Ça n’implique pas qu’une mesure cartésienne soit problématique. En démonisant systématiquement la mesure et la quantification, on évacue toute notion de science. On assiste même à des campagnes de peur qui associent directement la prise de mesures avec des troubles de santé mentale. Ironie du sort, j’ai des personnes qui m’ont contacté afin de savoir si j’acceptais de peser les gens. Ces personnes souhaitaient avoir une mesure juste de leur poids afin de comparer la valeur obtenue sur leur pèse-personne maison. Toutefois, elles ont essuyé plusieurs refus, différents professionnels de la santé ne voulant pas les peser. Ces personnes ne souhaitaient pas obtenir leur poids afin d’entamer un jeune complet de 30 jours (sic !) ou encore afin de mieux dormir le soir. Ces personnes souhaitaient valider le pèse-personne acheté à bas prix afin d’être en mesure d’observer les fluctuations de leur poids au fil du temps. Ce n’est pas systématiquement maladif ou synonyme de troubles de santé mentale, que de vouloir savoir ce qui se passe dans notre corps au fil du temps.

Ça prend plus que ça…

L’évacuation des mesures, et par le fait même de la science, est problématique. La science repose sur l’accumulation objective de données afin de mieux comprendre et de faire évoluer les savoirs. Pas seulement les savoirs des savants, les savoirs de tous et chacun.

Utiliser un peu plus de méthode scientifique dans sa vie, ça permet de s’ouvrir sur le monde et ses particularités. Ça permet d’essayer de comprendre objectivement les choses et de grandir. Est-ce que ça signifie que l’on doive évacuer toute zénitude et tout pelletage de nuage de nos vies ?

Pas du tout.

La pleine conscience et cie, c’est plus que correct. Ce n’est pas en opposition avec la science.

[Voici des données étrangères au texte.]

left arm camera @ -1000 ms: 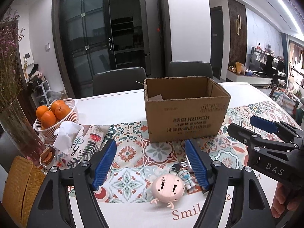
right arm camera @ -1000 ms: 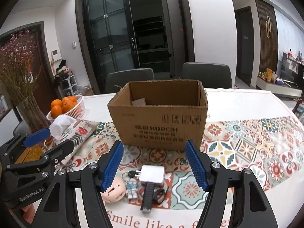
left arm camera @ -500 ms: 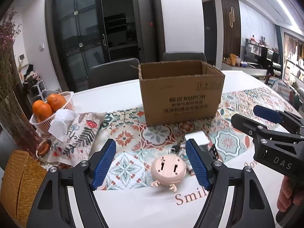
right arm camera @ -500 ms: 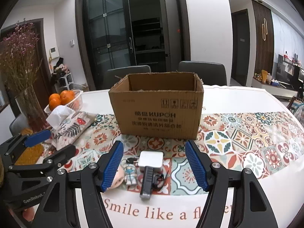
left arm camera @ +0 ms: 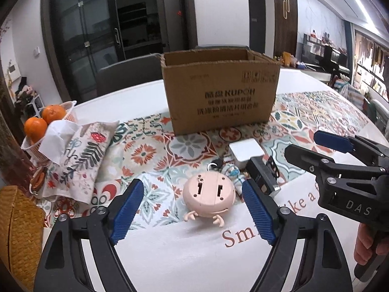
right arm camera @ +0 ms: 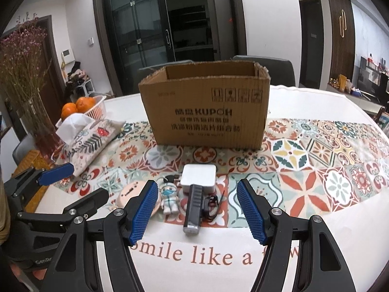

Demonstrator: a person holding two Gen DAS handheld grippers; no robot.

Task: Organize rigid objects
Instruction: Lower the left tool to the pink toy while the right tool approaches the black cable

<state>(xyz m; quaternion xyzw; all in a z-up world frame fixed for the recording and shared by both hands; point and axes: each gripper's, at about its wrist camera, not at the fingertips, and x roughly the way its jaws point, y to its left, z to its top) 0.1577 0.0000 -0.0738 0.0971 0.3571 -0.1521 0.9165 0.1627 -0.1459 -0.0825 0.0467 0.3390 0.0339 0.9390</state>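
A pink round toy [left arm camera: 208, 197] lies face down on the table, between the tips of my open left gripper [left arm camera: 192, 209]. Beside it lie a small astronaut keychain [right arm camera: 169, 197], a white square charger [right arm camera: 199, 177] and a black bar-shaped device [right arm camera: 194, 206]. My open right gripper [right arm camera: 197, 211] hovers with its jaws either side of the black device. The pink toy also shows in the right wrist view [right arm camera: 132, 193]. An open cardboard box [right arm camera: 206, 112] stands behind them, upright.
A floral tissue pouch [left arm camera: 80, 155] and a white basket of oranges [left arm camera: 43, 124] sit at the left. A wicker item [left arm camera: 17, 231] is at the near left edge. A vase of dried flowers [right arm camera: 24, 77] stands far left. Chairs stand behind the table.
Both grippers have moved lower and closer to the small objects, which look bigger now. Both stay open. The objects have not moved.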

Le questionnement qui doit prévaloir est, selon moi, le suivant :

Est-ce que ce que je fais me procure des bénéfices ?

Est-ce que ce que je fais procure des bénéfices aux autres ?

 Est-ce que ce que je fais me cause du tort ?

Est-ce que ce que je fais cause du tort aux autres ?

Je pense qu’avant de juger d’un comportement et d’y apposer des diagnostics, il serait pertinent de chercher à comprendre avant de juger. Il serait également judicieux de se questionner soi-même sur nos intentions derrière notre jugement hâtif.

Ce n’est pas parce que nous nous intéressons à ce que nous faisons, que ce soit par l’accumulation de données ou une pratique régulière, que nous sommes obsessifs.

Ce n’est pas parce que nous sommes dans le néant de la contemplation que nous sommes sur la seule voie du bien-être.

Il y a un équilibre dans tout, et par définition, l’équilibre est une chose mesurable :

État de repos, position stable d’un système obtenu par l’égalité de deux forces, de deux poids qui s’opposent : Mettre les plateaux d’une balance en équilibre5.

Référence

  1. Berczik K, Szabó A, Griffiths MD, et al. Exercise Addiction: Symptoms, Diagnosis, Epidemiology, and Etiology. Substance use & misuse. 2012;47(4):403-417.
  2. Colledge F, Sattler I, Schilling H, et al. Mental disorders in individuals at risk for exercise addiction – A systematic review. Addict Behav Rep. 2020;12:100314.
  3. Brooks GA. Exercise Physiology: Human Bioenergetics and its Application. New York: McGraw-Hill 2005.
  4. Kenney LW, Wilmore JH, L CD. Physiology of Sport and Exercise: Human Kinetics 2012.